By Jaymi Naciri, Contributing Writer
When it comes to home staging, there are typically two buyer camps: the first thinks it’s a waste of money and doesn’t want to pay more to potentially make their home more attractive to buyers – even if their real estate agent says they’ll make it up (and then some); the second realizes the value and is willing to make that smart investment.
But just how do those two contingents break down? The National Association of Realtors (NAR) 2019 Profile of Home Staging provides some insight. The study separated the study into three categories: Buyers’ Agent Perspective, Sellers’ Agent Perspective, and Buyer Expectations. We’re taking a closer look at the key points.
Buyers’ agent perspective
According to the study, “40 percent of buyers’ agents cited that home staging had an effect on most buyers’ view of the home” and “83 percent of buyers’ agents said staging a home made it easier for a buyer to visualize the property as a future home.” Buyers agents also noted that “staging the living room was found to be most important for buyers (47 percent), followed by staging the master bedroom (42 percent), and staging the kitchen (35 percent).”
Sellers’ agent perspective
Per the study, “28 percent of sellers’ agents said they staged all sellers’ homes prior to listing them for sale,” and “13 percent noted that they only staged homes that are difficult to sell.” The living room (93 percent), kitchen (84 percent), master bedroom (78 percent), and the dining room (72 percent) were the most commonly staged rooms.
Sellers’ agents offered to do the staging 26 percent of the time, and, “the median dollar value spent on home staging was $400.”
Call it the HGTV effect: “A median of 10 percent of respondents cited that buyers felt homes should look the way they were staged on TV shows,” while “38 percent of respondents said that TV shows which displayed the buying process impacted their business.”
The real effect of staging
Now that we have the buyer’s agent, seller’s agent, and buyer’s perspective, let’s look at some real data about staged homes. According to the NAR study, 22 percent of sellers’ agents “reported an increase of 1 percent to 5 percent of the dollar value offered by buyers, in comparison to similar homes,” and “17 percent of respondents stated that staging a home increased the dollar value of the home between 6 and 10 percent.

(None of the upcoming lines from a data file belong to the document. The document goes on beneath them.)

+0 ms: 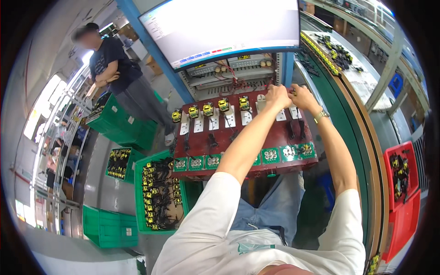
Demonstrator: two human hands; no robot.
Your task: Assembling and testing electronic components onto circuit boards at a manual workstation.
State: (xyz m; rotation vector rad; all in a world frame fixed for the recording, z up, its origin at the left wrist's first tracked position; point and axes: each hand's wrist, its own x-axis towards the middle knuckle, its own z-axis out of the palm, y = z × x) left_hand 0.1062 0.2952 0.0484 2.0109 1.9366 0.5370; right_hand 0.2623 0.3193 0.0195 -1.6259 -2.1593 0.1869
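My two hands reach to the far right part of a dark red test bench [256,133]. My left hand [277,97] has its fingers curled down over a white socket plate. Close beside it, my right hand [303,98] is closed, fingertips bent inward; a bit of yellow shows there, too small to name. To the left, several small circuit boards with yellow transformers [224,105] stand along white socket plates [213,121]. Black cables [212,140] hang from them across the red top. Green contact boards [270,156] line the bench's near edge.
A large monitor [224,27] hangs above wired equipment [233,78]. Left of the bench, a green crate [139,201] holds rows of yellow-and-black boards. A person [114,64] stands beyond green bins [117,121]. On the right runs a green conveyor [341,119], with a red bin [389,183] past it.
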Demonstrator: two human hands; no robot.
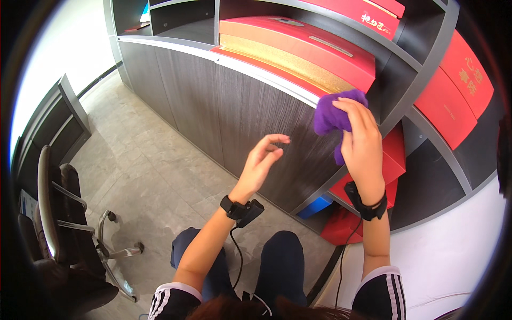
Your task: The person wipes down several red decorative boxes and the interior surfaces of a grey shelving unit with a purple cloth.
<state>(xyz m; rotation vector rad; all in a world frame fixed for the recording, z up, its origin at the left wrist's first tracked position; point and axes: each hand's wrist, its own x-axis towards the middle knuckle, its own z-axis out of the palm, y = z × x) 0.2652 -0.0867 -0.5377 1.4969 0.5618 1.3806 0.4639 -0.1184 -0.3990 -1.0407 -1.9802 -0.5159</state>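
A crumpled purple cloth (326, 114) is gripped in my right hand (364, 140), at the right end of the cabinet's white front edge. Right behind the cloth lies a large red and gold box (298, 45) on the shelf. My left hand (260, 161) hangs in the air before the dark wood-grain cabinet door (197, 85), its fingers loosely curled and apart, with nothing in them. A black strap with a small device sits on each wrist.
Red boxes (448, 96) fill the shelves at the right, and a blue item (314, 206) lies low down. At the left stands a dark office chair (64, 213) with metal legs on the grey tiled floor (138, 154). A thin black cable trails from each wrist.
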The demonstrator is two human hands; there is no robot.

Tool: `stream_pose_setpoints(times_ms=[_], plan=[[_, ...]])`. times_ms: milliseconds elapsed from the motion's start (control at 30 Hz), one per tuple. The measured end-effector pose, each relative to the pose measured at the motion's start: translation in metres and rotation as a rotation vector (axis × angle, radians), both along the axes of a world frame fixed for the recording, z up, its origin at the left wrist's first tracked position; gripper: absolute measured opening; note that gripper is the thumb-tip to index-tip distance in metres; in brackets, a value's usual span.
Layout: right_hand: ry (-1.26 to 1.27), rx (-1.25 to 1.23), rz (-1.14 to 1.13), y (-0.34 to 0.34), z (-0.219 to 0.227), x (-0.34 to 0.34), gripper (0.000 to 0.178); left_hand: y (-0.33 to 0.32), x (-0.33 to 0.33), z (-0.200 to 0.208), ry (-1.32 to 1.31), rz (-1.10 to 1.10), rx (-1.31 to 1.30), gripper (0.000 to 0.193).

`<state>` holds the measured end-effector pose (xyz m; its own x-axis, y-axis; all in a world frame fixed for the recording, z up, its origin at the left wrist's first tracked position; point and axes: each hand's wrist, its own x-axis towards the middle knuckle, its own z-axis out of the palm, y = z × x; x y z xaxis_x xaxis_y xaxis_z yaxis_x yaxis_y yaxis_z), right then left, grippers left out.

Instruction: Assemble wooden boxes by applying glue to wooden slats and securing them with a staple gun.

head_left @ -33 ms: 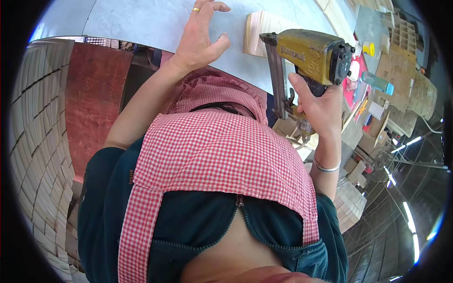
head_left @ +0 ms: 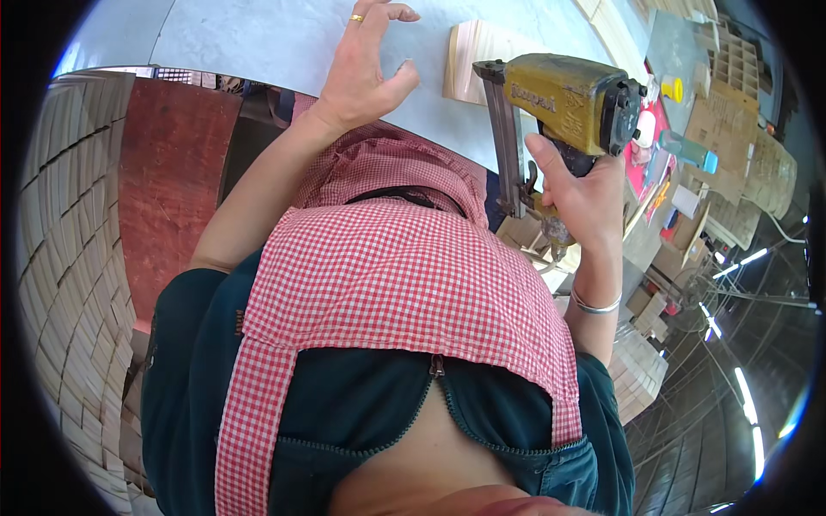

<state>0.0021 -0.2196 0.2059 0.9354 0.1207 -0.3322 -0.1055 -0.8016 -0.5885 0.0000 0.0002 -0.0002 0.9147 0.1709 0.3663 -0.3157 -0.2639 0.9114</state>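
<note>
My right hand (head_left: 587, 199) is wrapped round the handle of a worn yellow and black nail gun (head_left: 564, 90). The gun's long metal magazine points toward the worktable, and its nose is near a stack of pale wooden strips (head_left: 469, 60). Whether the nose touches the wood I cannot tell. Over the table's near edge, my left hand (head_left: 366, 73) has its thumb and fingers apart and curved, with nothing between them. The upper fingers of that hand are partly cut off by the picture's edge.
The pale grey worktable (head_left: 241, 39) spans the top. Stacked wooden pieces (head_left: 69, 258) rise at the left beside a reddish-brown board (head_left: 176, 189). More wooden strips (head_left: 615, 30) lie at the far right. A clear bottle (head_left: 688, 151) and a yellow round item (head_left: 672, 89) stand beyond the gun.
</note>
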Motion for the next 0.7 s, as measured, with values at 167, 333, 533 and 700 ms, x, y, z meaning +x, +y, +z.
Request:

Twenty-eight percent of sellers’ agents stated that there were slight decreases in the time on the market when the home is staged, while 25 percent reported that staging a home greatly decreased the amount of time the home was on the market.”
Of course, time on market and sales prices can range depending on a number of factors, like age of home, location, square footage and price point. The Real Estate Staging Association has found, overall, that staged homes sell “73 percent faster, on average, than their non-staged counterparts,” said The Mortgage Reports.